Here are details about the foods on the list, just in case you want more info on what they are or why I chose them.
Canned meat or fish: Look for canned meat or fish if you’re interested in shelf-stable animal-based protein. When you’re buying these, two things to look at are whether they are packed in oil or water, and how much sodium has been added. Water-packed varieties will be lower and fat, and lower sodium products are preferable in general. Don’t forget to look for canned salmon, clams, sardines, etc. if you want to change things up. (i)
Jerky: This is another (usually) animal-protein option, and there are many varieties. Case in point: I bought some salmon jerky at a healthy-foods store a few months ago, and while researching this blog post, I found a bunch of tofu jerky recipes online. Jerky is usually high in sodium, so just keep an eye on the portion size when you’re eating it.
As far as plant-based proteins go, you’ve got a ton of choices.
Nuts and seeds: Any nut or seed is healthy at baseline, just be mindful of what’s added to it (such as sugar or salt). Both nuts and seeds have small portion sizes (1/2 an ounce). (ii)
Nut butters and nut-butter alternatives: These now come in a variety of options, including peanut butter, almond butter, cashew butter, hazelnut cocoa butter (Nutella), soy nut butter, and sunflower seed butter. I recommend natural options without sugar added if possible. Like with nuts and seeds, be mindful of the portion size of nut butters (1 tablespoon). (ii)

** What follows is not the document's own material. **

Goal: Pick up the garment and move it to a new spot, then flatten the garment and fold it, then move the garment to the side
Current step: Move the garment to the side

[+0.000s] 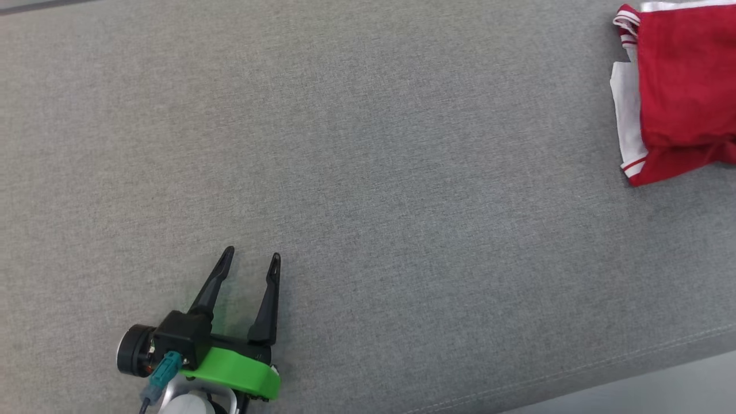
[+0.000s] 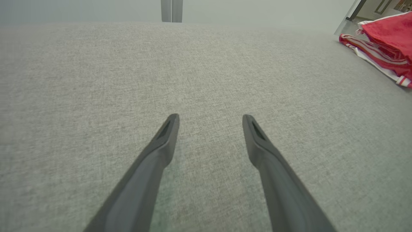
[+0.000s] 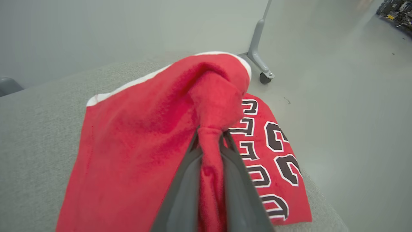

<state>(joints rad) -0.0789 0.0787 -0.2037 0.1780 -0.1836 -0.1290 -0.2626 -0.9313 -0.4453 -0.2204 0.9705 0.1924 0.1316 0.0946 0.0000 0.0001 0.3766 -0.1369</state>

Roasted chickpeas or soybeans: These are usually found in the health-foods aisle of the store. They are great for a quick and easy crunchy snack.
Evaporated and powdered milks: Evaporated milk and powered milk (a.k.a. dry or non-fat milk) can both be used in recipes or reconstituted for drinking by adding water. These should not be confused with sweetened condensed milk, which is a very thick sugary substance used for making sweets and desserts (like fudge or Thai iced tea). Thanks to the Dietitians of Canada for providing great resources on these two items.
Coconut milk: I use canned coconut milk often in cooking and baking, but I don’t recommend it for drinking. It does make for a delicious curry or Tikka Masala. You can even make whipped cream out of it.
Shelf-stable milk cartons: When I say shelf-stable milk cartons, I just mean the kind that are packaged like juice boxes and don’t require refrigeration. Horizon makes an organic, cow’s milk version of these. Before soy milk and other non-dairy milks got really popular, they were all packaged in shelf-stable, non-refrigerated containers. There are a lot of options for these, so pick your favorite.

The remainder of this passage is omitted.